Die Welt von MTV ist nicht an Natur- oder vom Menschen geschaffene Gesetze wie die anerkannte Realität gebunden, was die besten Videos nach Meinung des Autors ausnutzen. Rock-Videos seien von ihrem Wesen her weder real noch existierten sie in einer bestimmten Zeit. Sänger bewegen ihre Lippen zu Songs, die bereits Monate zuvor aufgenommen wurden, tauchen in einer Textpassage auf drei verschiedenen Kontinenten auf; die Szenen sind diskontinuierlich geschnitten. MTV wurde nach Rushkoff als Vermittler diskontinuierlicher Erfahrungen entwickelt. Im Gegensatz zu traditionellen Programmen, in denen den einzelnen Sendungen eine bestimmte normierte Dauer zugeordnet werde, weise MTV nahezu kein Schema auf. Zwar gebe es einige regelmäßige Programmabläufe, ansonsten aber bestehe das Programm größtenteils aus »Konservenmusik« – »ein ständiger Musik- und Bildfluß auf Knopfdruck, ähnlich wie die zeitlose Flughafen- oder Fahrstuhlmusik« (ebd., 135). Die MTV-Macher stellten Rushkoff zufolge diese Qualität anfänglich heraus, indem sie in einem der ersten Werbeclips fragten »Was wäre, wenn die Zeit nie erfunden worden wäre?« Die schnellen Schnittfolgen der MTV-Videos erlaubten dem Zuschauer nicht den Aufbau einer kontinuierliche Zeiterfahrung; für jene Zuschauer, die MTV nicht kennen, seien die Clips eine Ansammlung schneller zufälliger Bilder. Dieselben diskontinuierlichen Bilderfolgen sind Rushkoff zufolge jedoch für die Zuschauer, die mit dem Medium vertraut sind, durchaus verständlich. »In der Zeit vor MTV betrug die kürzeste Szenendauer, die Filmemachern erlaubt schien, zwei Sekunden. Man nahm an, daß ein Publikum außerstande sei, noch kürzere Szenen als sinnvoll wahrzunehmen. Heutige Videos verwenden regelmäßig Schnitte, die eine Drittelsekunde kurz sind, oder sogar ›Blitzschnitte‹ mit Stücken, die eine Zehntelsekunde oder weniger dauern. MTV kann als eine Art Bildungsfernsehen betrachtet werden, insofern es die Augen und Hirne trainiert, immer schneller immer mehr Bilder zu verarbeiten« (ebd., 136).

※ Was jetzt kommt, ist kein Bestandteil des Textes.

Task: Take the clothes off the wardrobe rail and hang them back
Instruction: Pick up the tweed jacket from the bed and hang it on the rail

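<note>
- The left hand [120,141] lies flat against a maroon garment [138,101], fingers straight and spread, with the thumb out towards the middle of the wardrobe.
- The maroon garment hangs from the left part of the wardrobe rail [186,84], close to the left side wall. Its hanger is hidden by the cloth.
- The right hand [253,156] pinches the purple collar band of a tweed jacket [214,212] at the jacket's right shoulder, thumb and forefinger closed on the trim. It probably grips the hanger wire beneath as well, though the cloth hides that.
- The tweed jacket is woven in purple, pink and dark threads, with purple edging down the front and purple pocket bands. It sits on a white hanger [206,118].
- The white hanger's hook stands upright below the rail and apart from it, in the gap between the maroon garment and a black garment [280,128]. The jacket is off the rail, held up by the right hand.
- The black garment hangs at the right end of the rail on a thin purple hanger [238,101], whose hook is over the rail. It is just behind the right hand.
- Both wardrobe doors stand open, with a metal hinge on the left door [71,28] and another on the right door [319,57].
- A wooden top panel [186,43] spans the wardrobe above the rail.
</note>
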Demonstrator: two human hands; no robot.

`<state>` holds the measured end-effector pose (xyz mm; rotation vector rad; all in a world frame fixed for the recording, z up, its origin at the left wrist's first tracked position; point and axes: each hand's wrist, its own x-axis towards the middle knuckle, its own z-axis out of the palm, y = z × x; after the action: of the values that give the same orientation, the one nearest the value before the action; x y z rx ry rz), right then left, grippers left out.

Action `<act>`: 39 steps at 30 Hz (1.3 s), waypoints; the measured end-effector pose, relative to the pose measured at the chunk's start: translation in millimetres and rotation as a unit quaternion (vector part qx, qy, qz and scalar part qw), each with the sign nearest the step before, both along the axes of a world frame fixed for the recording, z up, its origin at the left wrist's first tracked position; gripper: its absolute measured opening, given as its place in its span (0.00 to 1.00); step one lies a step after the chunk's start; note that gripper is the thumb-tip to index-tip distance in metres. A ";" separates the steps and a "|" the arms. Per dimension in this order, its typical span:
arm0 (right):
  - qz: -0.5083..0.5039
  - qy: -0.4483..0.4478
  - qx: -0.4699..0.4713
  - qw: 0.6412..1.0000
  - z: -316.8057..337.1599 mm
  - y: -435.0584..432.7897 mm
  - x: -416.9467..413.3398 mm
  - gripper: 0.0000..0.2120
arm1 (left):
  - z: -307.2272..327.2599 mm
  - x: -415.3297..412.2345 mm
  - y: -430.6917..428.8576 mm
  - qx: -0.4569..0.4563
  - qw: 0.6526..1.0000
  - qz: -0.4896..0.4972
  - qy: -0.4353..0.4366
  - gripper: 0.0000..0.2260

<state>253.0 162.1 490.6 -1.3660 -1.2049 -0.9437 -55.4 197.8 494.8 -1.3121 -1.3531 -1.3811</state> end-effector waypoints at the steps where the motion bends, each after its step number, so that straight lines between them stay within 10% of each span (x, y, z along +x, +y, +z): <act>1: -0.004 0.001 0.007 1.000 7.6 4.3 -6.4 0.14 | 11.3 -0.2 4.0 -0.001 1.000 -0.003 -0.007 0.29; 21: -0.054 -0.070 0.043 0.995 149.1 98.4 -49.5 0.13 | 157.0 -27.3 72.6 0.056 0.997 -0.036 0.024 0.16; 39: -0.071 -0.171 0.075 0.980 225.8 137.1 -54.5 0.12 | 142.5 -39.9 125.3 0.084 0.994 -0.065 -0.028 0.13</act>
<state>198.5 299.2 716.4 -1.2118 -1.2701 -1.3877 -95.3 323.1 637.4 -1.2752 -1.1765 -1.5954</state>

Für die Tonträgerfirmen bedeuten schnellere Schnitte nach Rushkoff nicht zuletzt eine Maximierung der Möglichkeiten, die Aufmerksamkeit der Zuschauer zu erlangen. Die Machart dieser Videoclips erfordere auch insofern ein Engagement des Publikums, als dieses aktive Verbindungen zwischen den Bildfolgen herstellen muß, um die Bedeutung der Videos zu verstehen (vgl. ebd.). Ohne diese Beteiligung der Zuschauer, die die Teilbilder zu einem Ganzen zusammensetzen, würde das Musikvideo eine Folge unverbundener Momentaufnahmen sein, die keinen Sinn ergäbe. Sei der Zuschauer schließlich in der Lage, Verbindungslinien zwischen den Einzelbildern zu ziehen, könnten die Videoproduzenten die Geschwindigkeit der Schnittfolgen erhöhen.